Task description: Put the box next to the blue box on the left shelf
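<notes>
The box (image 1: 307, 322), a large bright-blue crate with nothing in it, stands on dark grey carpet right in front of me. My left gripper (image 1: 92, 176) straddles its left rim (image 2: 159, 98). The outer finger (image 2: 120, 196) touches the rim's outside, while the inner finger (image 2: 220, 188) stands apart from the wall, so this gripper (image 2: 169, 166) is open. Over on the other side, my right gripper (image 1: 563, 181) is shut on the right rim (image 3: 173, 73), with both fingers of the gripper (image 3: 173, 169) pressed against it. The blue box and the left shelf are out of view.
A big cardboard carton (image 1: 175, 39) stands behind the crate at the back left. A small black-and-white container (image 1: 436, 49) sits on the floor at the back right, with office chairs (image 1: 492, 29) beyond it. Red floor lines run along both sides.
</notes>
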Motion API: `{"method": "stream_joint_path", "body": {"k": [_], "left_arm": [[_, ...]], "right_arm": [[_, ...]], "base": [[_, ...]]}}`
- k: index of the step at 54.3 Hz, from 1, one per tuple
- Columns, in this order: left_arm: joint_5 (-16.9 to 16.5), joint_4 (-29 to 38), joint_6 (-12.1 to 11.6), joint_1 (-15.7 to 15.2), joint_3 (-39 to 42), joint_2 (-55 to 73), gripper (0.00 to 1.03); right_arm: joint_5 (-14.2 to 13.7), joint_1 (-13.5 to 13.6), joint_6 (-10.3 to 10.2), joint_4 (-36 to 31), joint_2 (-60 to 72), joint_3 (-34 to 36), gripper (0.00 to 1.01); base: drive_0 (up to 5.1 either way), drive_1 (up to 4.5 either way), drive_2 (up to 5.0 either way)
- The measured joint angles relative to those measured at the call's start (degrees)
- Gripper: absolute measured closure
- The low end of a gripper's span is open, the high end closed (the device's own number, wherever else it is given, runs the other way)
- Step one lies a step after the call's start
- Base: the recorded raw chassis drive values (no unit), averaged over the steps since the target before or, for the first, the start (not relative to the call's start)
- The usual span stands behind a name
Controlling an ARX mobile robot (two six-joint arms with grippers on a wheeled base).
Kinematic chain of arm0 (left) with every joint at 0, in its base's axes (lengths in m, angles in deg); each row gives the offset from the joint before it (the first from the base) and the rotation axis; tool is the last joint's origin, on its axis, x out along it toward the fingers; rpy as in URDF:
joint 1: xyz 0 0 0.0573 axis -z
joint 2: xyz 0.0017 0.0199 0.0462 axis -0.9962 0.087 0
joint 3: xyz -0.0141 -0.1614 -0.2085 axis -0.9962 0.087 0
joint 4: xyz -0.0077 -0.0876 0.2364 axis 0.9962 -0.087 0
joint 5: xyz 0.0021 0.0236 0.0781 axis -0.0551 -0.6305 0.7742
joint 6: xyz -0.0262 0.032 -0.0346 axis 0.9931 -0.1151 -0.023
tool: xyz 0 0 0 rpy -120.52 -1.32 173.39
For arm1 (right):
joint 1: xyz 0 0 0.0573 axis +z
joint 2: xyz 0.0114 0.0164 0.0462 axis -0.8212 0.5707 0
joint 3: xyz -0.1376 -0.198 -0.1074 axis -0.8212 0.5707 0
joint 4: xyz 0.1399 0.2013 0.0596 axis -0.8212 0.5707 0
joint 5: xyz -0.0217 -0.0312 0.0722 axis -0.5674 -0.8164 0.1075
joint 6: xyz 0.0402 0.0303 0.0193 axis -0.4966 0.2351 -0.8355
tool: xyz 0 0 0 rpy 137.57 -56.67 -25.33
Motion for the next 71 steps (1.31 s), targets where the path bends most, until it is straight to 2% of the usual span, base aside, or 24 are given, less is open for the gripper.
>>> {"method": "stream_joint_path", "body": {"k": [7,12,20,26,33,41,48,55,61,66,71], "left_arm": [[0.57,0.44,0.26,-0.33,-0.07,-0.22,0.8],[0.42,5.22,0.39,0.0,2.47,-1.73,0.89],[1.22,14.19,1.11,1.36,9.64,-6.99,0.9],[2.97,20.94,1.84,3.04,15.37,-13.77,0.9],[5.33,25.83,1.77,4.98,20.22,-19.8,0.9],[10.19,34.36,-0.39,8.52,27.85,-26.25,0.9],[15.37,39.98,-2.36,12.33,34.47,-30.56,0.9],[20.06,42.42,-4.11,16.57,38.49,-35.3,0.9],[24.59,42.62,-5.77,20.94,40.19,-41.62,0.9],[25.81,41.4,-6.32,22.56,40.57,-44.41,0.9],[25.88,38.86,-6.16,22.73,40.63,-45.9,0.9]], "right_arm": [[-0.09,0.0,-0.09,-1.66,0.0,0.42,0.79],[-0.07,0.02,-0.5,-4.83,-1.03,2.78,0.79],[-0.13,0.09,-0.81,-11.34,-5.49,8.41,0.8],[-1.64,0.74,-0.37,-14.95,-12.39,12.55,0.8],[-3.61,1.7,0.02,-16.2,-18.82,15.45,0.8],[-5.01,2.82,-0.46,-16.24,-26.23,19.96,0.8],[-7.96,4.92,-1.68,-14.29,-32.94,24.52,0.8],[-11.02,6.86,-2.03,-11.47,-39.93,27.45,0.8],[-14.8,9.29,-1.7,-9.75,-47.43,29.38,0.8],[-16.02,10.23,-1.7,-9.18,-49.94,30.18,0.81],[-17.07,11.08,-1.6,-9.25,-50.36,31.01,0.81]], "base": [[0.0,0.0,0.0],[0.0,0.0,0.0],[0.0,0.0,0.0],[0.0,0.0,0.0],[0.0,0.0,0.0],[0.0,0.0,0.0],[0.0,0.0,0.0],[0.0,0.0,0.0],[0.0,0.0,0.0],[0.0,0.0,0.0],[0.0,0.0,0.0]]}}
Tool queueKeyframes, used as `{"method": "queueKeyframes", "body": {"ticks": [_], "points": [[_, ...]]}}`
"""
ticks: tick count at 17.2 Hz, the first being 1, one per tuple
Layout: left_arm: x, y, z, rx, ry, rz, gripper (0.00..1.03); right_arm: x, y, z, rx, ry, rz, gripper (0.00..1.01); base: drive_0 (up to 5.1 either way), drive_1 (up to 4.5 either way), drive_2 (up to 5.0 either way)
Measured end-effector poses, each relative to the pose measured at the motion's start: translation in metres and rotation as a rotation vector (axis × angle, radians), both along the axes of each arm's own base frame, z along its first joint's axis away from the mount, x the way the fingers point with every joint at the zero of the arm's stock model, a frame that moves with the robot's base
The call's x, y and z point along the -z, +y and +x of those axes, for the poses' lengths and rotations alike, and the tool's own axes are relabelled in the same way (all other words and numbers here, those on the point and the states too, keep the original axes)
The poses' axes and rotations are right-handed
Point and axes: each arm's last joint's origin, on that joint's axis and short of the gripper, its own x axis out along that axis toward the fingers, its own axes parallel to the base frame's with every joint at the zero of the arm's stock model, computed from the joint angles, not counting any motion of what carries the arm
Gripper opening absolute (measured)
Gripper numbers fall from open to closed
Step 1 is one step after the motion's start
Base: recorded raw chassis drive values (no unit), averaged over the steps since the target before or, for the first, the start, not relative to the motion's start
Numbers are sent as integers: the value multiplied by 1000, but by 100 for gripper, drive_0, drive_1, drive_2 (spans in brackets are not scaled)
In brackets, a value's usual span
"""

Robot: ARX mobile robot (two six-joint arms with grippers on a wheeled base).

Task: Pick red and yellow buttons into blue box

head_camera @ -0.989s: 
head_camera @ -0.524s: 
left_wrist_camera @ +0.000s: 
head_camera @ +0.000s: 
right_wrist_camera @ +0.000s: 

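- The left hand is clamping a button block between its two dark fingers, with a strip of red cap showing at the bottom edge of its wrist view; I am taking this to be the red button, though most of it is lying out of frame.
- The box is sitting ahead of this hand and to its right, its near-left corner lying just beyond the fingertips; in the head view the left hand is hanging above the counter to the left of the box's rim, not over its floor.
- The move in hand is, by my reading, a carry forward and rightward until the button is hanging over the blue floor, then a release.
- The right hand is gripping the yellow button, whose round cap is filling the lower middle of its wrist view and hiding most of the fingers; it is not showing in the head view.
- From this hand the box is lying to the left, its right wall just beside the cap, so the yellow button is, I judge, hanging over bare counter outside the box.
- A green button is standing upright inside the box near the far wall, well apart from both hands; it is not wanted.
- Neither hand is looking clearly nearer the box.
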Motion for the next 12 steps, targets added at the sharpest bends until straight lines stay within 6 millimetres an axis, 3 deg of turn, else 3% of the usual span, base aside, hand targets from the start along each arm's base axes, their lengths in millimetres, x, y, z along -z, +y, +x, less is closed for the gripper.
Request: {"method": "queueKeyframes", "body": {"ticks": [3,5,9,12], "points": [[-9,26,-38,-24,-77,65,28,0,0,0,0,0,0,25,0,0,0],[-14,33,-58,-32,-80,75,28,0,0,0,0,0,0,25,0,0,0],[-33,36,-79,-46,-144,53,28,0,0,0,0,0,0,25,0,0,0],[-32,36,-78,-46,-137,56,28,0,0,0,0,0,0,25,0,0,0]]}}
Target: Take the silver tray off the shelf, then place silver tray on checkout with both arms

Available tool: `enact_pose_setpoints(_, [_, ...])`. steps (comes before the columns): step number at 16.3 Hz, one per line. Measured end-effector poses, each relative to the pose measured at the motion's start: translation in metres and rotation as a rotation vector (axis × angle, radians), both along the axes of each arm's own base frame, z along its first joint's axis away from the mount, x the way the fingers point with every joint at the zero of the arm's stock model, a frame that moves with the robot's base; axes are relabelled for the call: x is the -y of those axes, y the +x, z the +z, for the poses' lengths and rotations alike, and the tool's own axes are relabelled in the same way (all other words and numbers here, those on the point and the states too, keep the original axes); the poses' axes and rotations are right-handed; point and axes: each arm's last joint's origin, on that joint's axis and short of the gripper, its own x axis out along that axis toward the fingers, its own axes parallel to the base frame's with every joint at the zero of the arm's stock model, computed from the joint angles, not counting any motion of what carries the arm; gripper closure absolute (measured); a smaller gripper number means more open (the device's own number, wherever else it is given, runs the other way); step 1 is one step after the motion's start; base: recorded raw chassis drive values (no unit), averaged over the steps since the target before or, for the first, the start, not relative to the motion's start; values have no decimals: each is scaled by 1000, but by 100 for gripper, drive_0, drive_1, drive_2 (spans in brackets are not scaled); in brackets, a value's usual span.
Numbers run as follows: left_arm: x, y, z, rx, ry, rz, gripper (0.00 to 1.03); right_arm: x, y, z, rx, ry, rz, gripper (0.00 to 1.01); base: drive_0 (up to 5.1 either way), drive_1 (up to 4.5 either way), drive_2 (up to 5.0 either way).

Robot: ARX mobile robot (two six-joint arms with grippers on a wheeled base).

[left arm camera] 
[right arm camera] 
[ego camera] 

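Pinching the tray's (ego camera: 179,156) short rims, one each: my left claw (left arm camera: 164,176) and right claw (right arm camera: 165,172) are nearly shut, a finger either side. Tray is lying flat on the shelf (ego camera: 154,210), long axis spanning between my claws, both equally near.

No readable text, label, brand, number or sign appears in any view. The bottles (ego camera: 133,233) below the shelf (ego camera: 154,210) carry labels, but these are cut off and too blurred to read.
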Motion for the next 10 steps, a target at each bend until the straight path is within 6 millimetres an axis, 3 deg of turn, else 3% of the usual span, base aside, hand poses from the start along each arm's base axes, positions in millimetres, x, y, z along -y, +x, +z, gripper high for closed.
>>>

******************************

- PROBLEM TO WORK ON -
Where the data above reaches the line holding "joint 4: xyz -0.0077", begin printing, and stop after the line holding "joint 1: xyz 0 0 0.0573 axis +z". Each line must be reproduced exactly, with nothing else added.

- ANSWER SPACE -
joint 4: xyz -0.0077 -0.0876 0.2364 axis 0.9962 -0.087 0
joint 5: xyz 0.0021 0.0236 0.0781 axis -0.0551 -0.6305 0.7742
joint 6: xyz -0.0262 0.032 -0.0346 axis 0.9931 -0.1151 -0.023
tool: xyz 0 0 0 rpy -120.52 -1.32 173.39
For arm1 (right):
joint 1: xyz 0 0 0.0573 axis +z

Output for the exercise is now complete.